**Requirement:**
The expected response is a copy of every line in the entries below that includes the word "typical".

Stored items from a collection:

- - -

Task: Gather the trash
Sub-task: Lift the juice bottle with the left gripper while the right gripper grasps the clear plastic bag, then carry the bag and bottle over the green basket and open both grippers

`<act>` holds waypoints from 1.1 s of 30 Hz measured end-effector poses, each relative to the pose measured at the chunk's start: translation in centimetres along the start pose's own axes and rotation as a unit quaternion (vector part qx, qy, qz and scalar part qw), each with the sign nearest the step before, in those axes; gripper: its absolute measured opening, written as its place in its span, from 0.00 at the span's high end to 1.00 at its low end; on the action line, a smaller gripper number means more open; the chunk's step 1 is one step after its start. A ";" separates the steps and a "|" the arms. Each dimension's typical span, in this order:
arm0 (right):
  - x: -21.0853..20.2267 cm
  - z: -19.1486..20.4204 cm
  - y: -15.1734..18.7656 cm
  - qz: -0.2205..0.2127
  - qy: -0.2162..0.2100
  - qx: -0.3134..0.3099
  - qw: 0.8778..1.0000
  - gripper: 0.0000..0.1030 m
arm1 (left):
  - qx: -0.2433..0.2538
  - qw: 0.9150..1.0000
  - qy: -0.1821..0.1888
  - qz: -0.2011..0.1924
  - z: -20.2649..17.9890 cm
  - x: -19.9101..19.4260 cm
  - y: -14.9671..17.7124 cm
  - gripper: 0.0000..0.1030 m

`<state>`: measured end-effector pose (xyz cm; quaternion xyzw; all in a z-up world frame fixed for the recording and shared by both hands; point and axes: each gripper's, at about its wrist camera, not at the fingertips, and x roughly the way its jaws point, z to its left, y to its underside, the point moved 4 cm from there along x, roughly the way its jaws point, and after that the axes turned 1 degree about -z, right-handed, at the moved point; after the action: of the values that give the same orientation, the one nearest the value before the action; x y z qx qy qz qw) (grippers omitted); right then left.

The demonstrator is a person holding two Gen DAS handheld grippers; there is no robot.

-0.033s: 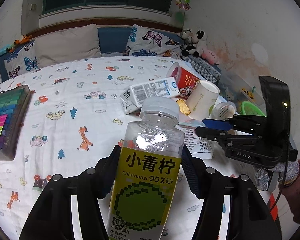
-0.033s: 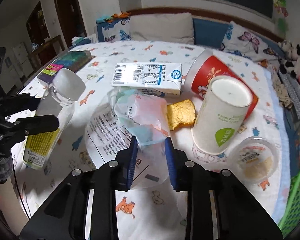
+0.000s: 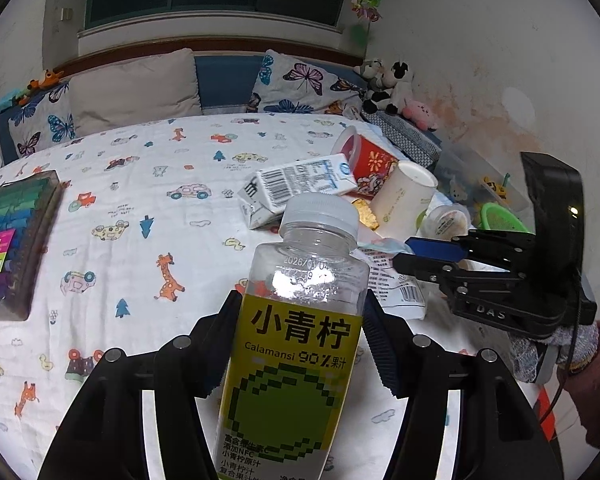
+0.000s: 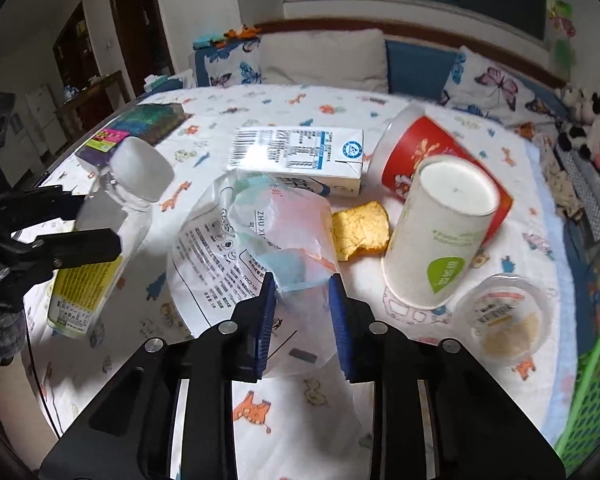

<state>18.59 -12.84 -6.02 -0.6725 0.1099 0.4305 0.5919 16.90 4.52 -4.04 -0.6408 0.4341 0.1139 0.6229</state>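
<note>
Plastic bottle (image 3: 300, 344), clear with a yellow-green label, sits clamped in the left tool (image 3: 296, 340), pads on both sides of the label, cap up and tilted slightly away. It's held up off the bench (image 3: 148, 208), so that hand is busy.

Right tool (image 4: 302, 300): jaws narrow and have just been closing, thin plastic bag (image 4: 284, 236) pinched between the blue pads. Bag is crumpled over a printed paper sheet (image 4: 208, 256); can't tell if the sheet is caught too.

Key relation: rest of the trash lies just far of the right tool and to its right. Milk carton (image 4: 296, 156) lies flat, long axis left-right, right behind the bag. Red cup (image 4: 432, 152) on its side, white cup (image 4: 444, 232) leaning against it, yellow scrap (image 4: 360, 230) between bag and cups, small lidded tub (image 4: 504, 316) near right. Green basket (image 4: 592, 392) at the near right edge, closest to the right hand.

My read: bag goes right into the basket; right hand has the shorter path.
</note>
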 end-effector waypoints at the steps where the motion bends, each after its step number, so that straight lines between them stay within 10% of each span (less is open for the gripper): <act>1: -0.6 0.1 0.0 -0.006 0.001 -0.004 1.000 0.78 | 0.000 1.000 0.001 -0.002 0.1 -0.2 -0.1 0.44; 15: -9.3 -2.8 2.3 -0.064 0.043 0.026 0.997 0.79 | 0.026 0.998 0.036 -0.034 -5.5 -2.4 -1.3 0.44; 33: -19.9 -19.3 13.4 -0.055 0.215 0.166 0.961 0.79 | 0.080 0.989 0.123 -0.013 -22.2 3.9 -4.7 0.44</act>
<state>6.39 -40.89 -2.74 -0.6463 0.2677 0.2179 0.6805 13.75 -17.71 1.01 -0.6035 0.5064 -0.0093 0.6158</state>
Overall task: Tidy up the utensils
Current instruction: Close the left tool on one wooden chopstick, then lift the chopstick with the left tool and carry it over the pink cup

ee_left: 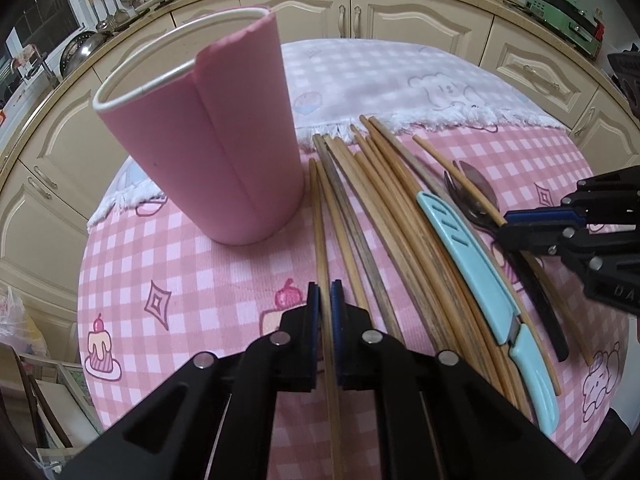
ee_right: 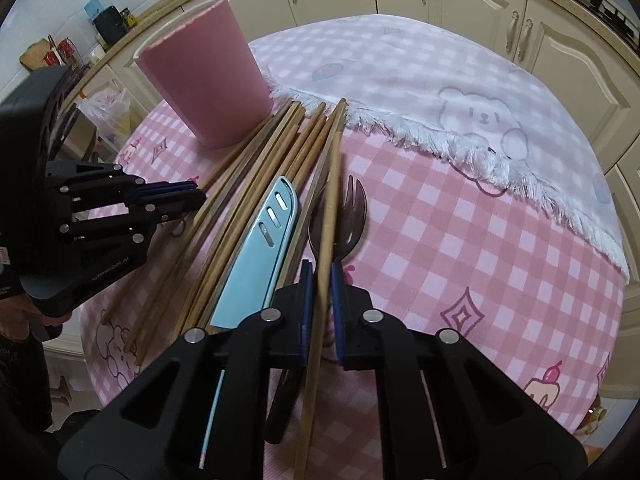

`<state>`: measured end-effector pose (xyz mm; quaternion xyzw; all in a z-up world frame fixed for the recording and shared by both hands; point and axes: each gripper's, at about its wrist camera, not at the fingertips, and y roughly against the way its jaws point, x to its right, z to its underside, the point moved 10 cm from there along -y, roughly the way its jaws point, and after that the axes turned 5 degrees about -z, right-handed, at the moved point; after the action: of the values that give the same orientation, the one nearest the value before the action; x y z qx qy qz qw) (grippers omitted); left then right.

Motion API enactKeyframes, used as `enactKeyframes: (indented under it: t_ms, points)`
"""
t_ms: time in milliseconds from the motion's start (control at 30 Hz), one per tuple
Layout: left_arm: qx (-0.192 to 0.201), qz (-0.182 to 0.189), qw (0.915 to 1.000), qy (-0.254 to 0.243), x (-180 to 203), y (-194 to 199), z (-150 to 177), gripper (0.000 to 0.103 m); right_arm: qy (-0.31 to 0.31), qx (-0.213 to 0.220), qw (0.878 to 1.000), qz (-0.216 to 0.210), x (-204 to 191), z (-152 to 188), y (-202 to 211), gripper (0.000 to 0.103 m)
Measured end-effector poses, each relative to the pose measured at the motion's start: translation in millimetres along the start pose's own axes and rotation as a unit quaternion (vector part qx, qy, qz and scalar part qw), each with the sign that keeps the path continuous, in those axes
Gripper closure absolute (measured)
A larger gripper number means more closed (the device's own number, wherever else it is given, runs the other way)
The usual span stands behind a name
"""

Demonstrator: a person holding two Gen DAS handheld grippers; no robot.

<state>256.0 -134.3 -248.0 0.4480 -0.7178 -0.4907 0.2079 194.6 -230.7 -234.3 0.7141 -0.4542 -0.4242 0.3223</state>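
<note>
A tall pink cup point(ee_left: 208, 136) stands upright on the pink checked tablecloth point(ee_left: 192, 280); it also shows in the right wrist view point(ee_right: 208, 76). Several wooden chopsticks point(ee_left: 372, 216) lie in a row beside it. My left gripper point(ee_left: 325, 300) is shut on the leftmost chopstick point(ee_left: 320, 216). My right gripper point(ee_right: 320, 280) is shut on another chopstick point(ee_right: 332, 184), which lies over a dark spoon and fork point(ee_right: 348, 216). A light blue sheathed knife point(ee_left: 480, 280) lies among the chopsticks and also shows in the right wrist view point(ee_right: 260, 256).
A white fringed cloth with a bear print point(ee_right: 460, 92) covers the far part of the round table. Cream kitchen cabinets point(ee_left: 360, 12) curve around behind. The table edge point(ee_left: 82, 320) drops off at left, with bags on the floor.
</note>
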Motion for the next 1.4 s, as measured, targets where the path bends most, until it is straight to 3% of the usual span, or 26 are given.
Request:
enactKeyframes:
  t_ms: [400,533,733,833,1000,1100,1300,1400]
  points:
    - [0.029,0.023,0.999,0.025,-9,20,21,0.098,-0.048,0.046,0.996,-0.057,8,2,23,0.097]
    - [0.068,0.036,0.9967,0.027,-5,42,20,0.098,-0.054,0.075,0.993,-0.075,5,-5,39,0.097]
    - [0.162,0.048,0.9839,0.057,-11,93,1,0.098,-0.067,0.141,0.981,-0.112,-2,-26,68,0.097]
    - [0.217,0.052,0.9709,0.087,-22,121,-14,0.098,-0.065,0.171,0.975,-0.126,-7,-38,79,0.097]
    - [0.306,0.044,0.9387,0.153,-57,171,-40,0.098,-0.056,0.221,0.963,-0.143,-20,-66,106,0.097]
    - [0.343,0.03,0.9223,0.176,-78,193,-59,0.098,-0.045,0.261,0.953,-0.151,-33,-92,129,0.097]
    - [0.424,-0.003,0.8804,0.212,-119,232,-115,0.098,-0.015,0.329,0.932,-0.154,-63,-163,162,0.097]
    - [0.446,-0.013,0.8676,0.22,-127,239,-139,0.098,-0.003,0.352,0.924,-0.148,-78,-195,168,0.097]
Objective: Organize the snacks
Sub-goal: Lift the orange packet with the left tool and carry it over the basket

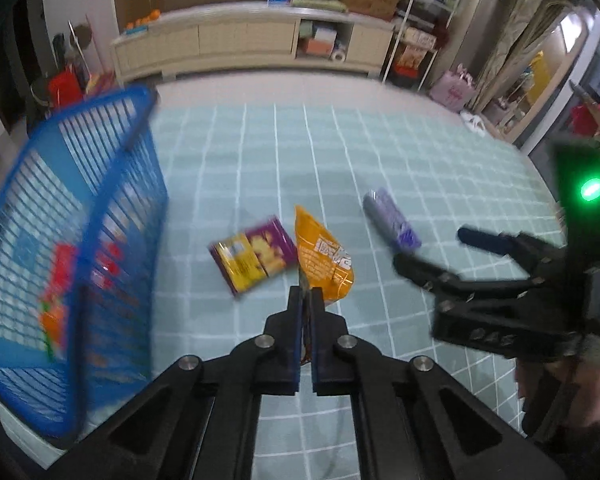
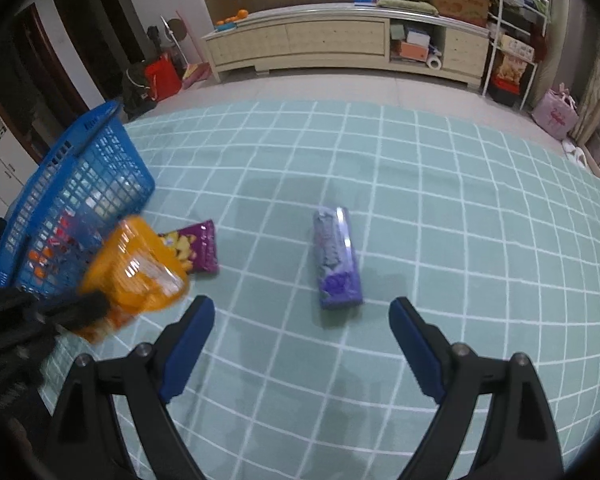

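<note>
**Orange packet pinched on the left, right jaws spread over the purple pack**

From my seat at the controls, the left gripper (image 1: 307, 292) has its jaws pressed together on the lower edge of the orange snack packet (image 1: 322, 258), which hangs lifted off the green checked cloth (image 1: 380, 168). In the right wrist view the same packet (image 2: 136, 268) floats in front of the blue basket (image 2: 80, 184), blurred, with the left gripper (image 2: 85, 307) a dark smear beneath it.

The right gripper (image 2: 302, 308) stands spread wide, nothing between its pads, pointing down at the cloth (image 2: 460, 220). The long purple pack (image 2: 335, 258) lies flat just ahead of the gap between its fingers, not touched by either one. In the left wrist view I see that pack (image 1: 392, 220) just beyond the right gripper (image 1: 428, 249) and its open fingertips.

The purple-and-yellow packet (image 1: 254, 254) lies on the cloth just left of the orange one, between it and the basket (image 1: 76, 240). The basket already holds red and orange packets (too blurred to read) (image 1: 58, 280), and sits at the cloth's left edge.
</note>
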Demonstrator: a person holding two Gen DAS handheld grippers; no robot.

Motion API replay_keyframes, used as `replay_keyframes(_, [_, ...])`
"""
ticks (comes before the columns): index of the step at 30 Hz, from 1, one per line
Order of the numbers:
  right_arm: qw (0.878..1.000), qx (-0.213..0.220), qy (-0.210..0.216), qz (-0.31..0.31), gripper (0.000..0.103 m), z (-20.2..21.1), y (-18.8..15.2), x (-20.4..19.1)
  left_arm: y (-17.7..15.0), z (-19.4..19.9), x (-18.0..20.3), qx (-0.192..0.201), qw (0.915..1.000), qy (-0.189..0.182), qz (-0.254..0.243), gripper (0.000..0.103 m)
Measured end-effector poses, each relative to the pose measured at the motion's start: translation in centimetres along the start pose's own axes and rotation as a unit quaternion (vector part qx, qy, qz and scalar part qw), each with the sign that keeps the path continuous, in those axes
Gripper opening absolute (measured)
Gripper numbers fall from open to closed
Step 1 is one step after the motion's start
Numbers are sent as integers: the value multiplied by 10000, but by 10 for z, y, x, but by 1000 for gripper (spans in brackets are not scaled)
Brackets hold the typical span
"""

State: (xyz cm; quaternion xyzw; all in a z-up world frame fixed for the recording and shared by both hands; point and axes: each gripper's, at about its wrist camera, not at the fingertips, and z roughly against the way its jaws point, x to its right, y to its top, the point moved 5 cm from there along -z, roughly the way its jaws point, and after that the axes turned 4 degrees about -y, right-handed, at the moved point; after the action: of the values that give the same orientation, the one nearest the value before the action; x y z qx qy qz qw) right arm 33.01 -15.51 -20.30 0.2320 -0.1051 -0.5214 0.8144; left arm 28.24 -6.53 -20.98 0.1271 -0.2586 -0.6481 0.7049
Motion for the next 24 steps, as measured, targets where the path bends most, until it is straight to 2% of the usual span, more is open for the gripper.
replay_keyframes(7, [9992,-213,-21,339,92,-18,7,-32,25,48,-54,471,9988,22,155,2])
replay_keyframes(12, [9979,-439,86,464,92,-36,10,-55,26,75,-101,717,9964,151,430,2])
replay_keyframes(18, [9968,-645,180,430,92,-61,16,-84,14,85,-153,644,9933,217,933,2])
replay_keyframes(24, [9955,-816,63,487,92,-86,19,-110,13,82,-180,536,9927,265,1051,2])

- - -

**Solution:**
`<act>` holds waypoints from 1.1 s of 30 Hz measured end-effector poses, each relative to the pose measured at the chunk's start: translation in centimetres along the start pose's own axes and rotation as a unit quaternion (vector part qx, qy, qz and scalar part qw), each with the sign nearest the step before, in those axes; gripper: its absolute measured opening, written as its place in its span, from 0.00 at the span's high end to 1.00 at its low end; on the action line, a smaller gripper number means more open; the chunk's step 1 is one step after its start. A ";" separates the steps and a "|" the arms. Each dimension's typical span, in this order:
Brackets hold the typical span

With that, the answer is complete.